Q. In light of what you’ve talked about, what might be the appropriate response, to the Shady Hook Elementary School shooting, by adults who are parents?

A. Obviously the rhetoric about gun control has kicked in. And there's the rhetoric about the media’s influence and videogames and television. And the rhetoric about the need to have appropriate safeguards in schools. Even though these things are important, what we need to recognize as a society is that we as parents and adults have a systemic problem of abandoning our kids. There is just no question about that. This is a deeper systemic problem. This is related to the bullying epidemic that has gotten worse and worse over the last five years. We focus on the bullies and why they should not be doing what they do. And we focus on providing coping skills to those being bullied. We need to take a step back and ask, “Why are bullies being bullies in the first place?”

In other words, we need to figure our how to come together and surround all our kids with what they need. We need to strengthen mental health. We need to strengthen advocacy for parents. We need to rebuild our society of coming together in community.

So, what can we do that’s actually proactive? Every adult needs to love four or five kids who are not their own children. If every adult would see every child as belonging to them in community, especially in our smaller communities, then our kids would be better off. Until we do that, we’re going to have much worse issues as our young people grow into adulthood.

Q. When can a young person begin to have a sense of faith in God and what role do adults and the church community play?

A. What I think we all called to do is recognize that God has created us to find a sense of self, our hope, our health and a willingness to allow him to be God. That means we follow him and trust him and respond to what he is doing in the world to bring his Kingdom in. So, in other words, the chief end of humanity, of every person, is to trust God as opposed to self and align ourselves with his purposes for the world, with his intent and his heart. Look at Micah 6:8, "What does the Lord require of you? To act justly and to love mercy and to walk humbly with your God," and then to not do this alone.

This is the fallacy of the last 50 years of American Christianity. We’ve made it a solitary faith and it’s simply not. When Jesus said, in John 15, “I have one command,” that’s pretty significant, and that’s the love we’re called to have for one another.

At what age does this kick in? God plants a seed in us at quite a young age. But accepting Christ, the rebirth at age 6 is different than the rededication at age 16, which is different than the brokenness of sin at the age of 25 or 30. It’s a process that might begin very early as we experience the Gospel when adults engage with kids in a way that Jesus calls us to. It’s ‘feelable’ when the brain begins to be concrete at about age 15. When we begin to experience the love of God through others, it seeps into our heart and soul and mind. And then we can start to grab hold of it and start to own it at about age 15 or 16. But without the context of Christian community, this can almost never take serious root.

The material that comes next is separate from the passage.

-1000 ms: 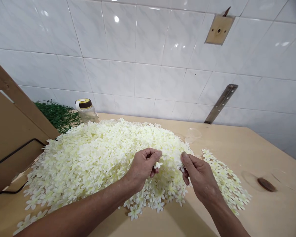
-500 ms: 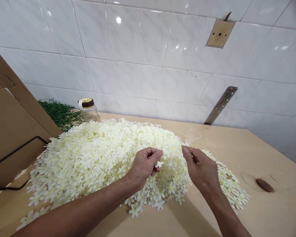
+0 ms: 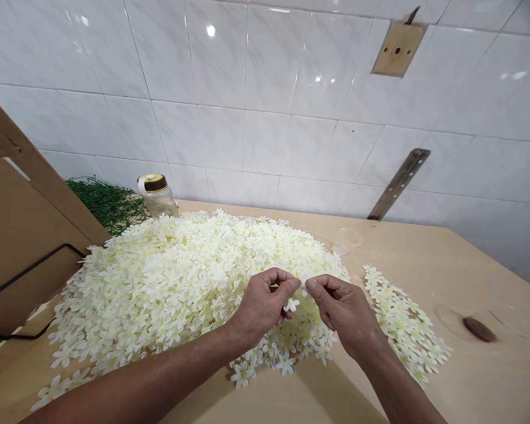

Q. What message would you want to communicate to those who read this who may not have a relationship with God?

A. An individual cannot survive without hope. And the gift of God, in Christ, is hope…. that we are not locked in this temporal world where we have to discover our own sense of well being or our own sense of satisfaction or health, but that God has invaded human history… this is Christmas…that he’s come into our world, and that changes everything. Hope is what God has done and will do as he takes us through the things we wrestle with in life. To anybody who’s trying to figure all this out, I’d say that the hope that we have is in the God who has entered into this earth and has invited us to enter into his Kingdom. That’s hope. And the hope that we find in Christ is the hope that delivers and sustains us.

Q. Are there any final comments you’d like to make?

A. We’ve just got to get over ourselves as adults and love kids… all kids, even those who are not of our natural birth. We have to realize that giving away our lives to our children is a calling for every generation.